はじめに
前回はインホイールモータの開発動機と構想について書きました。
Ascentoが作りたい…‼︎‼︎という想いを胸にインホイールモータを製作してみます。
本日のお題
ブラシレスモータ(以下、BLDC)を倒立振子ロボットの車輪として扱うにあたり、モータの速度制御や位置制御を正確にできなければいけません。
BLDC制御に関してはロータの回転を正確に把握しなければならず、どうやってその情報を取得しようかな?できるかな?というのが本記事のお題です。
使用するモータとドライバ
試作に使用するBLDCにはジンバル用のを使用します。
BLDCはドローン用のラインナップが充実していますが、羽をつける軸が邪魔なのでジンバル用を採用しました。(めっちゃクワッドコプター用って書いてありますが・・・)
また、BLDCの制御にはSTマイクロから出ているドライバを使用します。
コンパクトなサイズでありながら、豊富な制御とインターフェイスを兼ね備えているので採用しました。
モータ制御に必要な機能が網羅されているのでとても魅力的なドライバです。
ただし、制御するためには(細かい話は抜きにして)前述の通りロータの回転をセンシングできなければいけません。採用したBLDCにはエンコーダやホールセンサ(磁気センサ)が付属しておらず、市場にもこのサイズ感でセンサ付きのものはほとんど出回っていないのでひとまず後付けで対応したいと思います。
また、ロボットの足元を極力コンパクトにしたいので、エンコーダではなくホールセンサを使います。(安価だし・・)
ホールセンサの後付け
BLDCはロータについている永久磁石がステータについているU,V,W層の3種類のコイルから出る電磁気によって力を受けて回転します。
回転を制御するためにはコイルに流す電流を調整する(=コイルから発せられる電磁気を調整する)ことが必要で、さらに効率よく回すためにはU,V,W層それぞれの前を通る永久磁石の磁気を計測して、その磁力に合わせてコイルの電流を調整する必要があります。(ベクトル制御)
高トルク&高速応答!センサレス・モータ制御技術 シンプルで高信頼!ベクトル制御で力強く,静かに回す (パワー・エレクトロニクス・シリーズ) [ 岩路 善尚 足塚 恭 共著 ]
今回使用するドライバ(B-G431B-ESC1)にはそのベクトル制御が備わっているので、あとはロータの磁気を計測できるようにするだけです。(STマイクロ様々ですね)
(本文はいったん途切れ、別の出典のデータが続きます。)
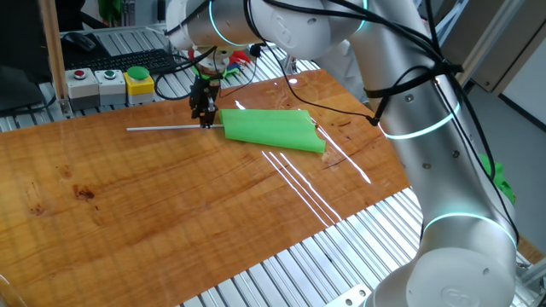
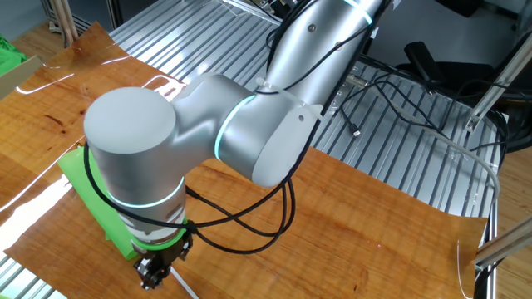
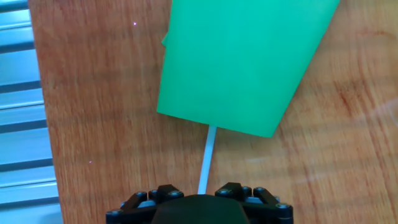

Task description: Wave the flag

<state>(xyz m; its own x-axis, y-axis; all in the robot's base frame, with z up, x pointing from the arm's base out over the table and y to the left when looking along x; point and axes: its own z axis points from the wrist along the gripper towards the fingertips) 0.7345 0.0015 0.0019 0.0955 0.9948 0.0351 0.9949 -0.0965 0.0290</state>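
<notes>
The flag lies flat on the wooden table: a bright green cloth sheet [image 1: 273, 128] on a thin pale grey stick [image 1: 162, 129] that points left. My gripper [image 1: 204, 119] is down at the stick, just left of the cloth's edge. In the hand view the stick [image 3: 206, 158] runs from the cloth [image 3: 242, 62] down between my two black fingers [image 3: 163, 193]. There is a gap on each side of the stick, so the jaws stand open around it. In the other fixed view my arm hides most of the cloth [image 2: 83, 195] and my gripper [image 2: 156, 272] hangs low above the table.
A box with red, green and yellow buttons [image 1: 111, 83] and a keyboard [image 1: 136, 60] stand beyond the table's far edge. Ribbed metal decking [image 1: 281, 264] surrounds the wooden board. My own arm [image 1: 426, 111] reaches over the right side.
</notes>
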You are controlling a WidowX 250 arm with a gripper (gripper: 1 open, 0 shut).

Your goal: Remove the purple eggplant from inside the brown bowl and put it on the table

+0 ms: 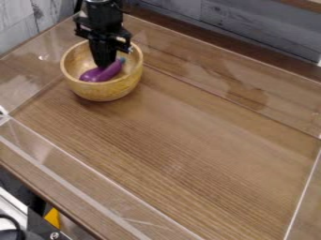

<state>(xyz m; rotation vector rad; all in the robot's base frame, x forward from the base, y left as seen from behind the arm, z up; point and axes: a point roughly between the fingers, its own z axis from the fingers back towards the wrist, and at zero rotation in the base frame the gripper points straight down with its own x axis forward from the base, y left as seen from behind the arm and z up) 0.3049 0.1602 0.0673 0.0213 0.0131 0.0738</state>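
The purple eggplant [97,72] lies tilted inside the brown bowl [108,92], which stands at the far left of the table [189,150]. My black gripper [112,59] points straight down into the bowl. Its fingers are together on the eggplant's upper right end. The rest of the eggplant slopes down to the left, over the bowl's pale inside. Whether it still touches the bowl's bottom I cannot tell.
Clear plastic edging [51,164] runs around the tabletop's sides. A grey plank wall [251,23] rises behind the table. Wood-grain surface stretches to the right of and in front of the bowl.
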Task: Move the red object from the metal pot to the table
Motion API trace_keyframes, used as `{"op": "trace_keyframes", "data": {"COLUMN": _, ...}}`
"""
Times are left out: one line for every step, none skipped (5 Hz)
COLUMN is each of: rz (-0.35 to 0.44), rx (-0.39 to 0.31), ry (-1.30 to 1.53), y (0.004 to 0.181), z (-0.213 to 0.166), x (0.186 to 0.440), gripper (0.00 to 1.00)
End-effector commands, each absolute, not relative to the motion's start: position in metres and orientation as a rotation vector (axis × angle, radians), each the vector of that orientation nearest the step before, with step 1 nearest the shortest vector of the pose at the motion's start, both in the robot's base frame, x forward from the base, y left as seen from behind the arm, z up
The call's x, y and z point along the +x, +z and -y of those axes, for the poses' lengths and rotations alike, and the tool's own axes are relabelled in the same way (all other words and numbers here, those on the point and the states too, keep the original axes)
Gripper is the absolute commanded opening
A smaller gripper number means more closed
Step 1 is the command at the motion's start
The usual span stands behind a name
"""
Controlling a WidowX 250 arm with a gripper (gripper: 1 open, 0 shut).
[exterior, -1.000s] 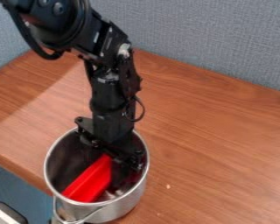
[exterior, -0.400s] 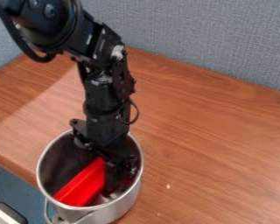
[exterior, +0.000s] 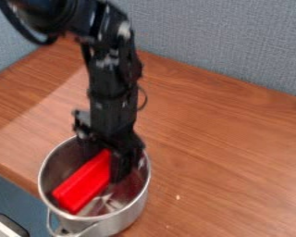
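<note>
My fingers [exterior: 114, 155], closed on the upper end of the red object [exterior: 84, 181], have it tilted inside the metal pot [exterior: 62, 159] below me, so lifting clear and setting it on the table [exterior: 225, 120] beyond remains

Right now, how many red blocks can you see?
1. The red block is in the metal pot, its upper end at the gripper. More could hide behind the arm, but none show.

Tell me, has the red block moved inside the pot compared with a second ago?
Yes. The red object has risen, its top end now near the metal pot rim.
</note>
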State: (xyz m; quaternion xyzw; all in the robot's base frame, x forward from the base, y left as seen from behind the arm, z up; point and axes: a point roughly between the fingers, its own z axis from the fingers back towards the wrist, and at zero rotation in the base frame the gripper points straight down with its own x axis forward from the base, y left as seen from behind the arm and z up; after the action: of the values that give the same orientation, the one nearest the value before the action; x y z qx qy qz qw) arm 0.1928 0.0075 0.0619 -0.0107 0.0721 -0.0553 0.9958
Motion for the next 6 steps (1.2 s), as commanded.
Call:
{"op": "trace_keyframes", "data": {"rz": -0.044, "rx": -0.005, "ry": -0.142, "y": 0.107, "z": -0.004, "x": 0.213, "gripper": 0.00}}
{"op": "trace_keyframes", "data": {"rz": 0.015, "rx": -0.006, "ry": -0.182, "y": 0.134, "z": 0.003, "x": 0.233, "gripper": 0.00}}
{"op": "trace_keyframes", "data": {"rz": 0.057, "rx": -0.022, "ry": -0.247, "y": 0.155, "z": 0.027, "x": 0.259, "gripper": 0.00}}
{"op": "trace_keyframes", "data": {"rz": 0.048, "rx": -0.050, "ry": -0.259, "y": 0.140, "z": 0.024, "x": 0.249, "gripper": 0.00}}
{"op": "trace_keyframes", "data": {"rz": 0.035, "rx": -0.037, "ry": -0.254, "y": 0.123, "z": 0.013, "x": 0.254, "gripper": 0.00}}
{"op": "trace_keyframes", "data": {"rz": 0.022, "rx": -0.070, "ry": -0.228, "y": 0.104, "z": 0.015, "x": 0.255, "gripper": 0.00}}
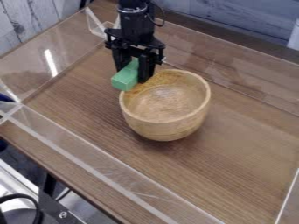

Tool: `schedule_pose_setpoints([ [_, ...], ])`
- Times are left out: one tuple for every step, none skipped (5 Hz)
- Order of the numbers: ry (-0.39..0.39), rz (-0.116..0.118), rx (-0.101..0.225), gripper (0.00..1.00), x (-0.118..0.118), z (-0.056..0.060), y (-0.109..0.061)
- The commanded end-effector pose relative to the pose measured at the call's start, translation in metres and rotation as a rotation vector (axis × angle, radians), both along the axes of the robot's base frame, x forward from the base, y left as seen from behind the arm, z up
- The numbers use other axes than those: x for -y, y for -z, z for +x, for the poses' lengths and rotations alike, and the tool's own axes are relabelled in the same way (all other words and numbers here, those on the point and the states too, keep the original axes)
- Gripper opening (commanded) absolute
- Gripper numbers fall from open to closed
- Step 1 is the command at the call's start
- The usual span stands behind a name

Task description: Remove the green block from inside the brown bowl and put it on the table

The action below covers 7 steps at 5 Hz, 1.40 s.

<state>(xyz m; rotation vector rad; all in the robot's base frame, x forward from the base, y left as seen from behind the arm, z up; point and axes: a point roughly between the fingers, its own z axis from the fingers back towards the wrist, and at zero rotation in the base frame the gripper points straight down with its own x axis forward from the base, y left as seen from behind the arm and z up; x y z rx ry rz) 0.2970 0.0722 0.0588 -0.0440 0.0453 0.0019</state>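
My black gripper [132, 70] points straight down at the far left rim of the brown bowl [166, 107] and is shut on the green block [125, 78]. The block hangs tilted between the fingers, just outside and above the bowl's rim, over the table [82, 96]. The bowl is a round light-tan wooden one standing upright near the middle of the table, and its inside holds nothing that I can see.
Clear acrylic walls [47, 61] edge the wood-grain tabletop on all sides. Bare tabletop lies left of the bowl and to its right and front [246, 149].
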Motion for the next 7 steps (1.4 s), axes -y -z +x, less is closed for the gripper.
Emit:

ホールセンサを使えば磁気を計測できるし楽勝やろ〜〜😁
………そう思っていた時期が私にもありました😇
「磁気が計測できる」というのは「金属がくっつく」ということです。試しにBLDCに金属を近づけてみたのですがほとんど反応がありません😨
永久磁石が貼り付けられている壁の裏側に微弱な反応があるだけでした。。。OTL
その後も色々と検討しましたが、さすがにこの位置であればまともな計測ができました。
スペースがだいぶ限られるのでここにセンサを埋め込むのは気が進みませんでしたが、ここしか磁気が取れないので腹を括ります。。
やるしかない。
センサ埋め込み
ホールセンサをBLDCの筐体に埋め込むために基板をFusion360で設計して卓上CNCで製作しました。
さらっと言ってますが直径が10円玉サイズなのでハンダ付けが大変です笑
なんとか配線を終え、ステータコイルを外して取り付けてみるとギリギリ…。
でもちゃんと干渉なく埋め込めてるから良いんです😎
オシロスコープにセンサの端子を接続してみると…
UVWの3層ごとに位相が120°ずれた正弦波が無事に取れていました👍
埋め込み成功です❗❗
次回に向けて
ここまで読んでいただきありがとうございます。
次回は埋め込んだセンサを使って色々とBLDC制御を試してみようと思ってます。
しか~~し!今回のセンサ埋め込みを試行錯誤する過程でモーターのコイルをバラしてしまったので現在買い直し中です、、。
届くまで少しかかるので、待ってる間に別の記事でも書こうと思います。(CNCの話でもしようかな。